**What you should do:**
Extract all lines from the data beneath that include the word "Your".

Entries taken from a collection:
━━━━

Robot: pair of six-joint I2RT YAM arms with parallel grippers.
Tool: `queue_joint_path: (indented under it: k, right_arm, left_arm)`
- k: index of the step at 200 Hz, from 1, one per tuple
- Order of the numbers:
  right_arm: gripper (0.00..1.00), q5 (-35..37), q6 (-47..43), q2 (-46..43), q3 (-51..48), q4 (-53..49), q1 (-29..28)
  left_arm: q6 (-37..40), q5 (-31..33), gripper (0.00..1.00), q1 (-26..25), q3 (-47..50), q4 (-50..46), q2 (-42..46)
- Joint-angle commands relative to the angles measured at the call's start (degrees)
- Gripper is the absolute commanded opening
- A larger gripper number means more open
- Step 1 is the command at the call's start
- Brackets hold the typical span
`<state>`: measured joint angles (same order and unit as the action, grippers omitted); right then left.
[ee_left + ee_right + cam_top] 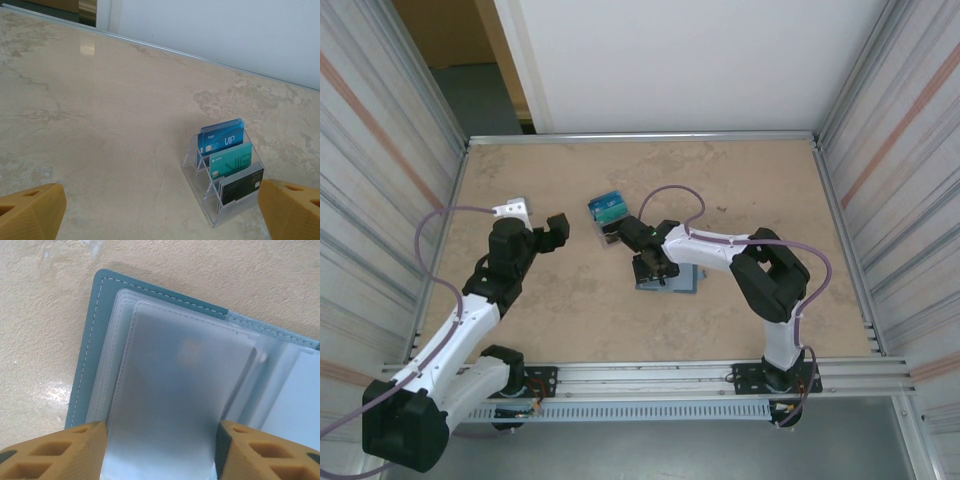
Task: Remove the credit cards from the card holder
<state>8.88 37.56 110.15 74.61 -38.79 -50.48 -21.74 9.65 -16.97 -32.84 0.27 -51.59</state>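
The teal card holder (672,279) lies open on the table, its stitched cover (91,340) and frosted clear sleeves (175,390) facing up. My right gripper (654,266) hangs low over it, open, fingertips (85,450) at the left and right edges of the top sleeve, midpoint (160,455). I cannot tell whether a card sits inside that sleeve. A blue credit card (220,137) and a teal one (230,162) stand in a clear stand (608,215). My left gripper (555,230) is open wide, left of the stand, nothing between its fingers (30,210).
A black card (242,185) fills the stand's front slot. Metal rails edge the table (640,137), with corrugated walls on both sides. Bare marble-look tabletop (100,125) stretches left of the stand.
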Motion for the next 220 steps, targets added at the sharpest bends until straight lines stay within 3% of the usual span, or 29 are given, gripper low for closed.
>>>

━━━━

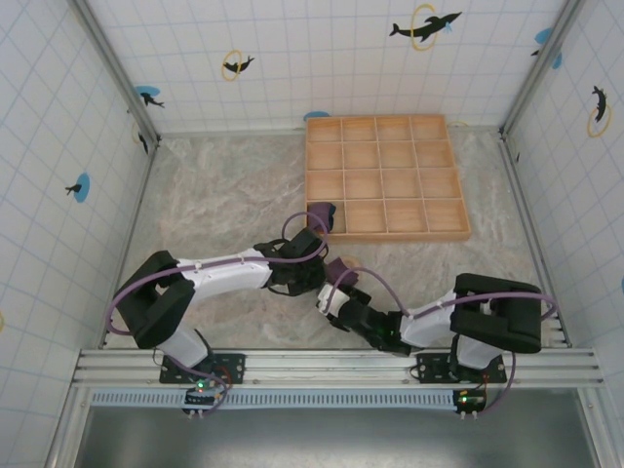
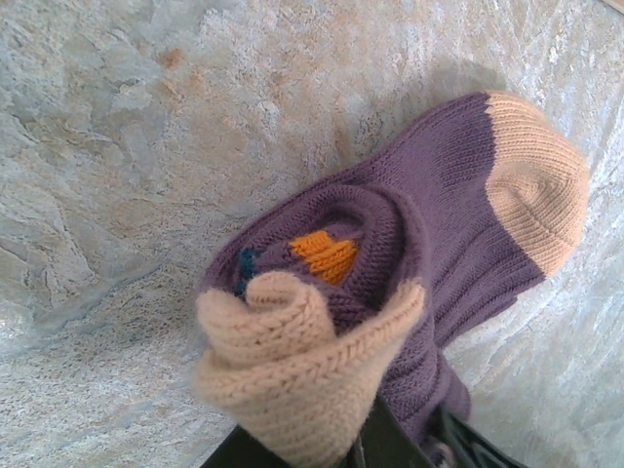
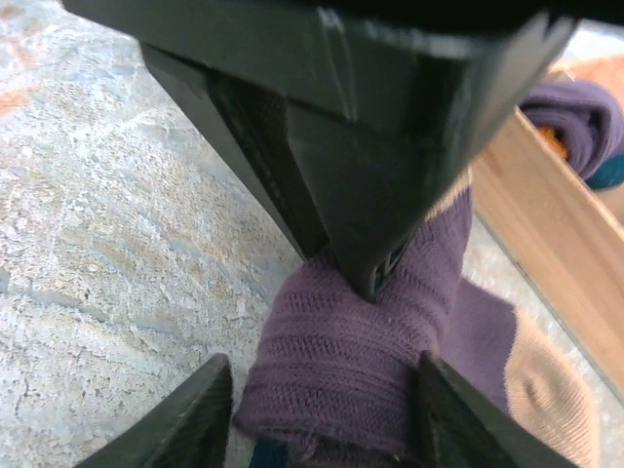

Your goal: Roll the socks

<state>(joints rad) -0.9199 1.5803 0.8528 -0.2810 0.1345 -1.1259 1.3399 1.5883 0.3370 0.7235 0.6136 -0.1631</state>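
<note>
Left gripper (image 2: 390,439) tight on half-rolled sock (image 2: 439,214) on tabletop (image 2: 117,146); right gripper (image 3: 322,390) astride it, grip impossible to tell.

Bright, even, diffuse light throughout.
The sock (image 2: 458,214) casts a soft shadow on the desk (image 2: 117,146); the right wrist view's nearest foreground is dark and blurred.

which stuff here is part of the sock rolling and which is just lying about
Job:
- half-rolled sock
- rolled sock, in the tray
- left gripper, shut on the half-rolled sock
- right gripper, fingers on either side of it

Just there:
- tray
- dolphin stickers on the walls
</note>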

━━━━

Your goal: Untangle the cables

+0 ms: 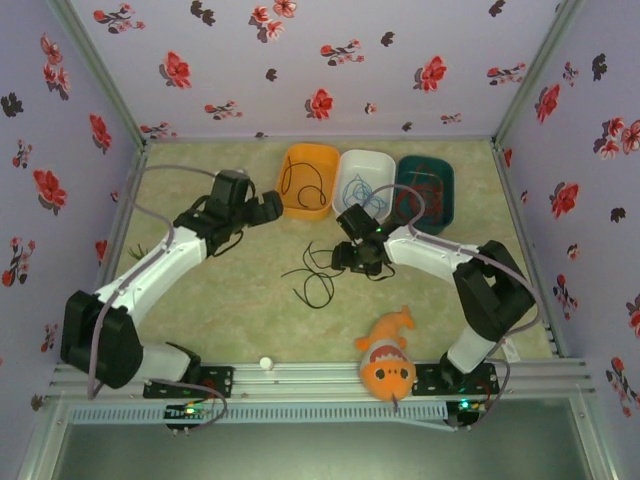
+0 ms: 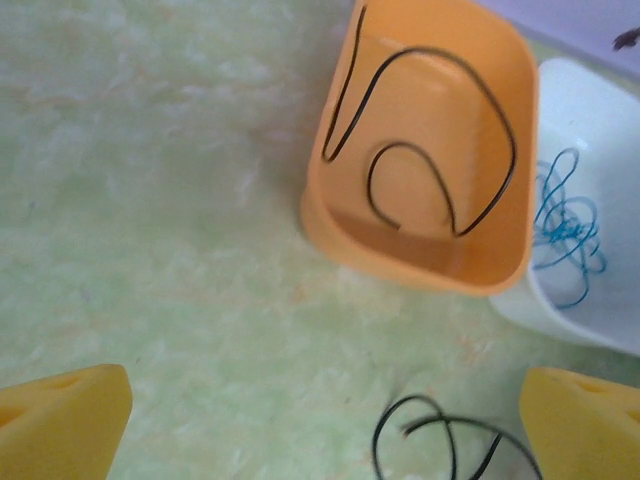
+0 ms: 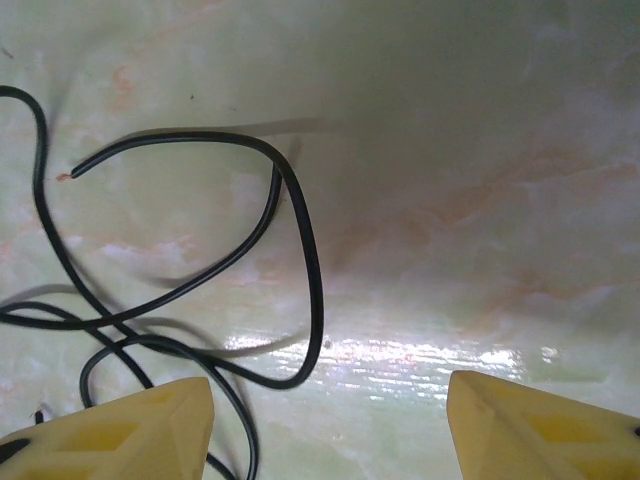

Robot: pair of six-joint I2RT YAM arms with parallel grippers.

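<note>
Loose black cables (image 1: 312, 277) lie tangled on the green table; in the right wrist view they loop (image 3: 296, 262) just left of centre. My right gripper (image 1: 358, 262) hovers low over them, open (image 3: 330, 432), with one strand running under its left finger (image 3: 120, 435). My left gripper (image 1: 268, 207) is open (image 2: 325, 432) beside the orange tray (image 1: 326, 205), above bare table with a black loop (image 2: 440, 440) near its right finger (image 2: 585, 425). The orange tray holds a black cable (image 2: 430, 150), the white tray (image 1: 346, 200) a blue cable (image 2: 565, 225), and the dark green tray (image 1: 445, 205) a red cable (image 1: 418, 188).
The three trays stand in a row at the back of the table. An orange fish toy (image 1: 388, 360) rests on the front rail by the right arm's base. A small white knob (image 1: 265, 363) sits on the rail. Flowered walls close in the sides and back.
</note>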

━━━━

**Exercise response:**
Your goal: Roll the socks
Your goal: Untangle the cables

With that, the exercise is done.